Está siendo realmente muy positiva. Estamos ampliando mucho la red de colaboradores y desarrollando convenios con instituciones tanto nacionales como internacionales.

Acabamos de poner en marcha una colaboración a largo plazo con la Fondazione Sandretto Re Rebaudengo, que va mucho más allá de una exposición puntual. Compartimos muchas líneas de trabajo y nos interesa consolidar ese puente con Italia y, en general, con el ámbito mediterráneo.

Al mismo tiempo estamos desarrollando colaboraciones con instituciones como el MOCA de Los Ángeles y con otros museos internacionales que todavía no podemos anunciar. La voluntad es que el IVAM esté cada vez más presente en esa red internacional de instituciones con las que compartir proyectos, investigaciones y colecciones.

También forma parte de esa estrategia que nuestras obras viajen. Que piezas del IVAM puedan verse en grandes museos internacionales significa que la colección gana visibilidad y que el museo sigue ocupando el lugar que le corresponde dentro del panorama artístico.

¿Qué imagen te gustaría que se llevaran del IVAM tanto las instituciones nacionales como las internacionales? Si tuvieras que resumirla en una idea, ¿cuál sería?

Me gustaría que el IVAM siguiera siendo reconocido como una de las grandes instituciones de referencia del arte moderno y contemporáneo, porque ese pasado forma parte de su identidad y no debemos olvidarlo.

Pero, al mismo tiempo, quiero que también se perciba como una institución de futuro, capaz de pensar cuestiones como la sostenibilidad, la accesibilidad, la inclusión o los nuevos modelos de convivencia desde el ámbito de la cultura.

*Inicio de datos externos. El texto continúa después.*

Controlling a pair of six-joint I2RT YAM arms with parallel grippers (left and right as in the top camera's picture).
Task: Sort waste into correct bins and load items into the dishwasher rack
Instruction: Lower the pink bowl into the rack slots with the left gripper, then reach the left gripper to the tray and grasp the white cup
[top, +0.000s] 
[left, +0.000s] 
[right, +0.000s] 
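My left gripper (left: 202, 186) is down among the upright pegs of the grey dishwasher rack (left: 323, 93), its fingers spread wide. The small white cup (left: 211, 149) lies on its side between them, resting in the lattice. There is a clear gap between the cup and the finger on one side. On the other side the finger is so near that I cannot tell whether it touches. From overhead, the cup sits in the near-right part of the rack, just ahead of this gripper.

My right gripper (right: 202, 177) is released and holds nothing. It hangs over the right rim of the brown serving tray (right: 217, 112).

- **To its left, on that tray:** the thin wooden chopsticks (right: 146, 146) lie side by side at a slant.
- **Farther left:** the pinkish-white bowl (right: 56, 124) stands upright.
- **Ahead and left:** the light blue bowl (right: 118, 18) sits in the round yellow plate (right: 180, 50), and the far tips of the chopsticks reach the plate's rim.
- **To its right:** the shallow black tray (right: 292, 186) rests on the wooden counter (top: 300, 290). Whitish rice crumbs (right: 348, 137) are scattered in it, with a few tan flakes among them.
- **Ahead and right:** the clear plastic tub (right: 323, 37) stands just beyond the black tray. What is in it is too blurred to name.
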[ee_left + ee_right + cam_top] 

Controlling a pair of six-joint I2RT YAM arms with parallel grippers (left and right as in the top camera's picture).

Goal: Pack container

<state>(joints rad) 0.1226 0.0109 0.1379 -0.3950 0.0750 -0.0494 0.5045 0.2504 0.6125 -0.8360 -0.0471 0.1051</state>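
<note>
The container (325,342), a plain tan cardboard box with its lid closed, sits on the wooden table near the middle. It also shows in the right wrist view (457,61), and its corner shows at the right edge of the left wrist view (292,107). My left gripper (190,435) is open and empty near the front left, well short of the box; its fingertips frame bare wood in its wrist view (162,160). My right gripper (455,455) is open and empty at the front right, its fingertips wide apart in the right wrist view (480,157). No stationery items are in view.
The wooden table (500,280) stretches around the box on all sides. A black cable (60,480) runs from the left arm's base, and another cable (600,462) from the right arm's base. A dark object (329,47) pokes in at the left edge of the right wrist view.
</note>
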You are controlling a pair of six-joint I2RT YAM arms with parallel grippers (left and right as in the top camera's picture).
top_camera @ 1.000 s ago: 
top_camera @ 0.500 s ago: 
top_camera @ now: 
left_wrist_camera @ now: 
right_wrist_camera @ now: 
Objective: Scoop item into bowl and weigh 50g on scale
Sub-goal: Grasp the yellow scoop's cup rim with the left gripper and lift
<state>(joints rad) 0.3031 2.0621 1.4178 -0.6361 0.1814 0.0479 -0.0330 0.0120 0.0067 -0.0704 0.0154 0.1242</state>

Los museos tienen un papel muy importante a la hora de imaginar los futuros que queremos construir. No pueden limitarse únicamente a conservar el pasado; también deben ayudar a pensar el presente y el mundo que queremos habitar.

Me gustaría que el IVAM aunara esas tres dimensiones: pasado, presente y futuro. Que mantenga el prestigio que siempre ha tenido como museo de referencia, pero que al mismo tiempo sea reconocido por su capacidad para abrir nuevas líneas de trabajo y afrontar los retos del siglo XXI.

Has definido el IVAM como un "museo anfibio", una idea que ha repetido en varias ocasiones desde su llegada. ¿Qué significa exactamente ese concepto?

Es una metáfora que me gusta muchísimo. Los anfibios son organismos capaces de transportar materia y energía entre el agua y la tierra. En cierto modo, creo que un museo también debería cumplir esa función.

Un museo no solo transporta obras de arte. También transporta memorias, relatos, sensibilidades, afectos, conocimientos y formas distintas de mirar el mundo.

Me gusta pensar el IVAM como un museo permeable, capaz de establecer conexiones constantes entre el patrimonio, el territorio, las personas y las prácticas artísticas. Un museo abierto, poroso, que dialogue con su entorno y que entienda la cultura como una herramienta para construir una sociedad más crítica, más inclusiva y más habitable.